Consider an $N$-dimensional space $\mathcal H$. Two orthonormal bases $\newcommand{\ket}[1]{\lvert #1\rangle}\{\ket{u_j}\}_{j=1}^N,\{\ket{v_j}\}_{j=1}^N\subset\mathcal H$ are said to be Mutually Unbiased Bases (MUBs) if $\lvert\langle u_i\lvert v_j\rangle\rvert =1/\sqrt N$ for all $i,j$.
Suppose we want to fully reconstruct a state $\rho$ by means of projective measurements. A single basis provides us with $N-1$ real parameters (the $N$ outcome probabilities associated with the measurement, minus one for the normalisation constraint).

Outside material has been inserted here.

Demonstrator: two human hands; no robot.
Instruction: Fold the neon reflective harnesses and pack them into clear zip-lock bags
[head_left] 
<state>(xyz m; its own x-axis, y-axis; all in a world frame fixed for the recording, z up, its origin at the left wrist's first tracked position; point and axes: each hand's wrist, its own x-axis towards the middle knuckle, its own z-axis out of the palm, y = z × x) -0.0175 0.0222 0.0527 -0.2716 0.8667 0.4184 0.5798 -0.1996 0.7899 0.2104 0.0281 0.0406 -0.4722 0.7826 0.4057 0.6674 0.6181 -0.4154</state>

Intuitively, if two bases are mutually unbiased, they provide fully uncorrelated information (finding a state in some $\ket{u_j}$ says nothing about which $\ket{v_k}$ would have been found), and thus measuring the probabilities in two different MUBs should characterise $2(N-1)$ real parameters. If we can measure in $N+1$ different MUBs (assuming they exist), it thus stands to reason that we characterised $(N-1)(N+1)=N^2-1$ independent real parameters of the state, and thus obtained tomographically complete information. This is also mentioned in passing in this paper (page 2, second column, arXiv:0808.0944).
What is a more rigorous way to see why this is the case?